## Exercise aim
Find "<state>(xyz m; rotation" in the data, then restate the line it sits in and every later line word for word, ending with the last line.

Entries taken from a collection:
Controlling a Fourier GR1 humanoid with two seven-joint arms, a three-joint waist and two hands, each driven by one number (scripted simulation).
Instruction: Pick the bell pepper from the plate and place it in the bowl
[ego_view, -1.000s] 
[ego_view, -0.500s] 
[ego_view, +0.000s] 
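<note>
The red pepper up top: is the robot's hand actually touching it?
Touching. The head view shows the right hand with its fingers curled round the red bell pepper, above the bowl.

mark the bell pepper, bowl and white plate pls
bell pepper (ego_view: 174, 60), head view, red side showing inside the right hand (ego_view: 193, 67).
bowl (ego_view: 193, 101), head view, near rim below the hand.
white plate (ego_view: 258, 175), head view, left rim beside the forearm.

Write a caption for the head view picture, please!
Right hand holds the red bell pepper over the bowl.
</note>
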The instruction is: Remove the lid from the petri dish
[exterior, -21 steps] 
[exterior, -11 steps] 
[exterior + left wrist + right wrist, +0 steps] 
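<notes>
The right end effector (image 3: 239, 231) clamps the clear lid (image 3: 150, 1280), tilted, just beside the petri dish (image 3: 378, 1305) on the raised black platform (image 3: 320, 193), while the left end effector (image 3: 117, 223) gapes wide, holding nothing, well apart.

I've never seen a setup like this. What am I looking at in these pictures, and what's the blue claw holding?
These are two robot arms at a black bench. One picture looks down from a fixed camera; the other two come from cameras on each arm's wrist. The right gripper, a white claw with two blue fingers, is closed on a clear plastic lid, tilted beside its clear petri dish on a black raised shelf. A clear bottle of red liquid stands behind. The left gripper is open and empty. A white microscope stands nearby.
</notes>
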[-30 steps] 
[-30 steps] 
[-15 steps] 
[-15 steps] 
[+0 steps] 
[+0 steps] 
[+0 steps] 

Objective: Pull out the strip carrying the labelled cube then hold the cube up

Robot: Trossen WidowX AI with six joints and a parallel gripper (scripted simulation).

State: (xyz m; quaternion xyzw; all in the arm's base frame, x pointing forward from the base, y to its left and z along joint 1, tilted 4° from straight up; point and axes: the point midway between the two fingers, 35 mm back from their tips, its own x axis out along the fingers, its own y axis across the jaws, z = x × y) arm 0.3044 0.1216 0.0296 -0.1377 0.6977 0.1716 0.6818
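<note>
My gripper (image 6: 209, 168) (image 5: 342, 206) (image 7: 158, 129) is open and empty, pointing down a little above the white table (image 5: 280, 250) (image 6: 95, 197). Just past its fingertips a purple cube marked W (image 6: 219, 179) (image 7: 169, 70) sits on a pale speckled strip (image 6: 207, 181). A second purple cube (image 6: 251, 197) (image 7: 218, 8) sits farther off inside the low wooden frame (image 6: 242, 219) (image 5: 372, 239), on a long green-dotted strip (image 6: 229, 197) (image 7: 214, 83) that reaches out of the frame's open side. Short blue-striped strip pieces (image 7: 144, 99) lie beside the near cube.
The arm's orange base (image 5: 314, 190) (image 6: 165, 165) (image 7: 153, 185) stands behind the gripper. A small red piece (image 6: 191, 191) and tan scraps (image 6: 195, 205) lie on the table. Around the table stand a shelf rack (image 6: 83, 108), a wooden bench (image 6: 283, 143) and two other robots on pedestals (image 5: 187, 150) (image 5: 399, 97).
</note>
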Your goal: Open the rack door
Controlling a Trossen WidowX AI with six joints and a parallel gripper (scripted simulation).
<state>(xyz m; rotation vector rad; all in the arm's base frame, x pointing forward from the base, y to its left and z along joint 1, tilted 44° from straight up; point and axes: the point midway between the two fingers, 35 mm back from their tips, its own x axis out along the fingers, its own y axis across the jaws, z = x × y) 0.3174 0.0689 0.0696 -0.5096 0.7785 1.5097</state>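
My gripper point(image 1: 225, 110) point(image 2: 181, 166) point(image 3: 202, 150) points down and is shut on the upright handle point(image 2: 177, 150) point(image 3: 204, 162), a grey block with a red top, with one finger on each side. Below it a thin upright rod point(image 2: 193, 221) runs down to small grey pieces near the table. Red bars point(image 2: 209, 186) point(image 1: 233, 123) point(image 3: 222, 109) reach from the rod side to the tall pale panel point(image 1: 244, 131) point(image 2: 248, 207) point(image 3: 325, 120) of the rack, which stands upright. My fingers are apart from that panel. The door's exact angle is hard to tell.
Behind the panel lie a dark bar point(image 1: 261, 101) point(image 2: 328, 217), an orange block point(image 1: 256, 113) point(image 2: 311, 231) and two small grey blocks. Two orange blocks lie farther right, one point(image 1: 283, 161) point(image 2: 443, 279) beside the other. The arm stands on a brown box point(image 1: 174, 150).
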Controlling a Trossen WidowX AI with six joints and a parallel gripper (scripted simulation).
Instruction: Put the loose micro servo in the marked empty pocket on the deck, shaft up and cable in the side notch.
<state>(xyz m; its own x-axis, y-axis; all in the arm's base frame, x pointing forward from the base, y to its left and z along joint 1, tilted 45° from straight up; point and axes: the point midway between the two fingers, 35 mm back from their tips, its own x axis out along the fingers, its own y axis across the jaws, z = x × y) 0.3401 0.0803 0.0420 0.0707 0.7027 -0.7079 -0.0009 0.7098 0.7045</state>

## Solution below
<state>(xyz m; rotation vector rad; all in the arm's base frame, x pointing forward from the base, y to its left and z along joint 1, tilted 44° from straight up; point and axes: the point midway between the two fingers, 35 mm back from their tips, its own x axis out along the fingers, its own y axis across the jaws, z = x × y) 0.3174 0.0689 0.0696 -0.5096 0.7785 1.5097</state>
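My gripper point(image 1: 225, 110) point(image 2: 181, 166) point(image 3: 202, 150) points down and is shut on the upright handle point(image 2: 177, 150) point(image 3: 204, 162), a grey block with a red top, with one finger on each side. Below it a thin upright rod point(image 2: 193, 221) runs down to small grey pieces near the table. Red bars point(image 2: 209, 186) point(image 1: 233, 123) point(image 3: 222, 109) reach from the rod side to the tall pale panel point(image 1: 244, 131) point(image 2: 248, 207) point(image 3: 325, 120) of the rack, which stands upright. My fingers are apart from that panel. The door's exact angle is hard to tell.
Behind the panel lie a dark bar point(image 1: 261, 101) point(image 2: 328, 217), an orange block point(image 1: 256, 113) point(image 2: 311, 231) and two small grey blocks. Two orange blocks lie farther right, one point(image 1: 283, 161) point(image 2: 443, 279) beside the other. The arm stands on a brown box point(image 1: 174, 150).
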Controlling a Trossen WidowX AI with six joints and a parallel gripper (scripted simulation).
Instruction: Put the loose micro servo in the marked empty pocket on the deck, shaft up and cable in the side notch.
<state>(xyz m; its own x-axis, y-axis; all in the arm's base frame, x pointing forward from the base, y to its left and z along joint 1, tilted 45° from straight up; point and axes: the point midway between the two fingers, 35 mm back from their tips, its own x axis out along the fingers, its own y axis across the jaws, z = x × y) 0.3401 0.0803 0.0420 0.0707 0.7027 -0.7079 -0.0009 0.7098 0.7045</state>

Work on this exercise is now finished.